Crowley broke off as he sensed the Doctor’s thoughtful, assessing look. A hand came up, ran through the very ordinary shock of brown hair, once and a second time. “Yes. Well." The boyish smile brightened again. "Tour the ship? Longest operating TARDIS in existence – Time And Relative Dimension In Space, you know – made loads of improvements – lots of collections - “ If the man's face became any more animated, thought Crowley sourly, it was going to leap off his head. It seemed rude of someone else to be doing that with his own features.

“That would be _absolutely charming_ ,” said Aziraphale with a ghost of the delighted wriggle that Crowley’d seen greet an approaching dessert trolley. “Coming, Crowley?”

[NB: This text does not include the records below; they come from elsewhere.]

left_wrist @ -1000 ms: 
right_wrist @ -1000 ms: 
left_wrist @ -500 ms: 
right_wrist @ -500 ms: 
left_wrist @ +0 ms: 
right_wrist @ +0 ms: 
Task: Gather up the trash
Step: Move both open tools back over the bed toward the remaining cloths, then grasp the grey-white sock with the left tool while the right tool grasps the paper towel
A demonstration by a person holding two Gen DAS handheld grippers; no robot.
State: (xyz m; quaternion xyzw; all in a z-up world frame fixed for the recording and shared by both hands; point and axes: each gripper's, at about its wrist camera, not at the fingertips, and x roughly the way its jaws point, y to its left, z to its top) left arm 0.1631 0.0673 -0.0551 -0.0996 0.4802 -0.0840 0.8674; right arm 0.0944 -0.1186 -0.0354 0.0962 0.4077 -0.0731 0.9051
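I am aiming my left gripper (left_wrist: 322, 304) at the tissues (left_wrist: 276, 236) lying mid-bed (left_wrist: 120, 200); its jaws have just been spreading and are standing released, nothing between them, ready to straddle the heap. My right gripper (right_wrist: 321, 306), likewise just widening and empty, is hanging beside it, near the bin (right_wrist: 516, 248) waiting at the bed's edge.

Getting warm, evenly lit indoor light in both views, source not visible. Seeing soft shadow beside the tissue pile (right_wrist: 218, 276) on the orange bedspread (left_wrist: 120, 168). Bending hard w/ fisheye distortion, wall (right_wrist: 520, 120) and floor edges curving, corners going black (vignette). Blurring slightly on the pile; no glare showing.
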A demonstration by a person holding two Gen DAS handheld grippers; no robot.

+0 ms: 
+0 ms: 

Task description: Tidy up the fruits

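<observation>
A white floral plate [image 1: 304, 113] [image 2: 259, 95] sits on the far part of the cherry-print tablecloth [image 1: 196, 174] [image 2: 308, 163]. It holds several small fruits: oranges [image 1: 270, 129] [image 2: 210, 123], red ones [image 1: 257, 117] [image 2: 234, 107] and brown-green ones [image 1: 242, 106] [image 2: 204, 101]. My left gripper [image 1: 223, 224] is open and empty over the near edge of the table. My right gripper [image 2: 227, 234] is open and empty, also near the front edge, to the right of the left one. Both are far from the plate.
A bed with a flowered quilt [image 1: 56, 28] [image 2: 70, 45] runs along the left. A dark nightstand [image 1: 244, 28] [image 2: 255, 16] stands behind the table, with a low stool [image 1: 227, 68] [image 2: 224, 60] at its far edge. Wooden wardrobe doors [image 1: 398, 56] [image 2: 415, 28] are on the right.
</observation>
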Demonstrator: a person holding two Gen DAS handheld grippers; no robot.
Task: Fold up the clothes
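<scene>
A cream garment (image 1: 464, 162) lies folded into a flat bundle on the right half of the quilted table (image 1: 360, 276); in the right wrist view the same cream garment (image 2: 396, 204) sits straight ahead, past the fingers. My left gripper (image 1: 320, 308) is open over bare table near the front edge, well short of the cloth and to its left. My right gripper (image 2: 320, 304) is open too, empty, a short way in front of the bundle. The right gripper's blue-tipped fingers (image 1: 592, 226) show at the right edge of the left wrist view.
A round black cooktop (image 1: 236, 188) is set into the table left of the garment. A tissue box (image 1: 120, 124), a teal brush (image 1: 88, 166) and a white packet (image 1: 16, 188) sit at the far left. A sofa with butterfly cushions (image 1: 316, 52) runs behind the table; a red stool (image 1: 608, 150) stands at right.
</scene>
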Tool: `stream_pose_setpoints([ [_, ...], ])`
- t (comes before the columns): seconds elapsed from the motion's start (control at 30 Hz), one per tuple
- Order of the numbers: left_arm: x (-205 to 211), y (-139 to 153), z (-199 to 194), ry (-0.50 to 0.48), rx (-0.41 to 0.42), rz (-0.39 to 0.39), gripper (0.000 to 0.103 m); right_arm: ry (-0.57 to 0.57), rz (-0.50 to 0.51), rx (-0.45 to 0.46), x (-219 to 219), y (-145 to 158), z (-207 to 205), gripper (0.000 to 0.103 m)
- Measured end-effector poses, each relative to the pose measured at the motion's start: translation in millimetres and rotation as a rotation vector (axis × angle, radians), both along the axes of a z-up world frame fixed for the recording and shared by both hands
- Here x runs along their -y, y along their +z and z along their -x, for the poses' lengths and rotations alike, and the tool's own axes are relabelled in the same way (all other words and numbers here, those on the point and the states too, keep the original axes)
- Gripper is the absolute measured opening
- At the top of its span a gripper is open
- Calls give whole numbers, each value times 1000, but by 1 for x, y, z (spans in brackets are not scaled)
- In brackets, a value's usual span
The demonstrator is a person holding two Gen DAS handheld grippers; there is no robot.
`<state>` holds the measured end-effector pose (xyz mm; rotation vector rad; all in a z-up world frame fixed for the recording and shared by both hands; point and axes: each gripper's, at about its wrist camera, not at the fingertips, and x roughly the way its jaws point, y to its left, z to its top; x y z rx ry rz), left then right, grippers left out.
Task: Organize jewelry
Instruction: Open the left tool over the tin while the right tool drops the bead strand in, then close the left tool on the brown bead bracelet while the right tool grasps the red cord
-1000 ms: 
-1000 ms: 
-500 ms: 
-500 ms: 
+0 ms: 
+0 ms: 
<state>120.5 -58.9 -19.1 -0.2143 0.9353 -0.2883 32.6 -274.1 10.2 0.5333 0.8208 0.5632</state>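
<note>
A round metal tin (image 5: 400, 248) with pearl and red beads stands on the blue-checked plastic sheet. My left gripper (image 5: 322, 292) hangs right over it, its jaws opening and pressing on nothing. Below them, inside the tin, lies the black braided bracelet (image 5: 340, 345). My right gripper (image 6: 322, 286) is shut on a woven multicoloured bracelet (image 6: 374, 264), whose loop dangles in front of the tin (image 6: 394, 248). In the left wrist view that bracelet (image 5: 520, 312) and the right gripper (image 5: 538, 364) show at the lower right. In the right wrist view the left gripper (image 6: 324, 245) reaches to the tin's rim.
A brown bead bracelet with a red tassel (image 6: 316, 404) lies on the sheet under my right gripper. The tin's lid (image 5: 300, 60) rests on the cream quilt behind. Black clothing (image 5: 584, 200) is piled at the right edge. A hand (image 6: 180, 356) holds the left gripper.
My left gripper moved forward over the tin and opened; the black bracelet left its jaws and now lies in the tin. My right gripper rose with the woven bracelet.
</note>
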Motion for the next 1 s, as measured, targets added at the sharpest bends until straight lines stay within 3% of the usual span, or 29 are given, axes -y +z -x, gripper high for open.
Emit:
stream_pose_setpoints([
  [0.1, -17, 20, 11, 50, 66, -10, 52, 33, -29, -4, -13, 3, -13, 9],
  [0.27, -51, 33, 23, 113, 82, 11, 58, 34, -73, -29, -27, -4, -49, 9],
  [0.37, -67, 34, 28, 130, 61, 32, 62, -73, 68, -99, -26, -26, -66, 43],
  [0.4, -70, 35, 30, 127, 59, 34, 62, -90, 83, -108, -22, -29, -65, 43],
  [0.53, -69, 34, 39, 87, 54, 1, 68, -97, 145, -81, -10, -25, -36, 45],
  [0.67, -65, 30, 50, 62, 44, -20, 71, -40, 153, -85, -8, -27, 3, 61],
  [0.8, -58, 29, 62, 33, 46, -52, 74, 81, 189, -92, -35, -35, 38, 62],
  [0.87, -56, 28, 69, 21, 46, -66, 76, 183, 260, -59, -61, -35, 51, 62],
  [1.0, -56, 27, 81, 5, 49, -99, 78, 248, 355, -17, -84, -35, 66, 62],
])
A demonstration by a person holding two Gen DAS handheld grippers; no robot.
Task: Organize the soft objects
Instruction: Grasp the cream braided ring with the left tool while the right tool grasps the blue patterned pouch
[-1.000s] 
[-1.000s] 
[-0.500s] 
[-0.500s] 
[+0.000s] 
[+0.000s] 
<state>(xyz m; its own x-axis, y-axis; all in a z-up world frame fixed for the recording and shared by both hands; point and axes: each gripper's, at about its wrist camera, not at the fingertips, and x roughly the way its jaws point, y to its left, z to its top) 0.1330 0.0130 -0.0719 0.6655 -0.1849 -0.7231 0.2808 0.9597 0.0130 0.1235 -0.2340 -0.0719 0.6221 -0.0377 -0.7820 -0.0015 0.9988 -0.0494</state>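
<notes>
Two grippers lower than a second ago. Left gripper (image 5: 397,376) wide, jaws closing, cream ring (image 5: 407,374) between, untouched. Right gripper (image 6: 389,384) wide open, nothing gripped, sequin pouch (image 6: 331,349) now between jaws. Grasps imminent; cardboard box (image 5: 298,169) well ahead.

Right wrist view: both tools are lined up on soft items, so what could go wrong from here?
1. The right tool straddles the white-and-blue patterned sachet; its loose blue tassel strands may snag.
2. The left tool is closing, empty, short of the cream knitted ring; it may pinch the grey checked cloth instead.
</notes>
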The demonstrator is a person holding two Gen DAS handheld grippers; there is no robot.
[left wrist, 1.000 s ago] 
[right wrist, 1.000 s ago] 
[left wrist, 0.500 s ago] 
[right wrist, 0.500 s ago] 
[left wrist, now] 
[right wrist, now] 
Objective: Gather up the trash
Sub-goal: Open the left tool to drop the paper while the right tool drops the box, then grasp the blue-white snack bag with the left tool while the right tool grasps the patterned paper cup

Crowley shook his head. “Bit off colour after all that,” he said. “I’ll just stay here with – “

“Martha,” said the young woman.

“Martha and I can have a bit of a talk.”

The Doctor turned, extended a hand back towards Aziraphale, who took it. “This way,” he said as they disappeared down a corridor (had it been there a moment ago?), already at a near jog-trot. “Whole archive of galactic lexicography – “

Crowley gazed after them grimly. If looks could kill, the Doctor would have been on life support.

* * *

“So it’s a bit like it is with us, then? Only you don’t have to fill out paperwork? When you get a new corporation – “

“Regeneration.”

“Well – it looks different? Ours reflect our inner natures, you see. They stay the same. I’m afraid I’m a trifle – um, indulgent, and Crowley – well, he’s all intensity – a bit like you – “

“Been old, young, fat, thin, last two times in a row got stuck with big ears – this way, past the stair to the swimming pool – ”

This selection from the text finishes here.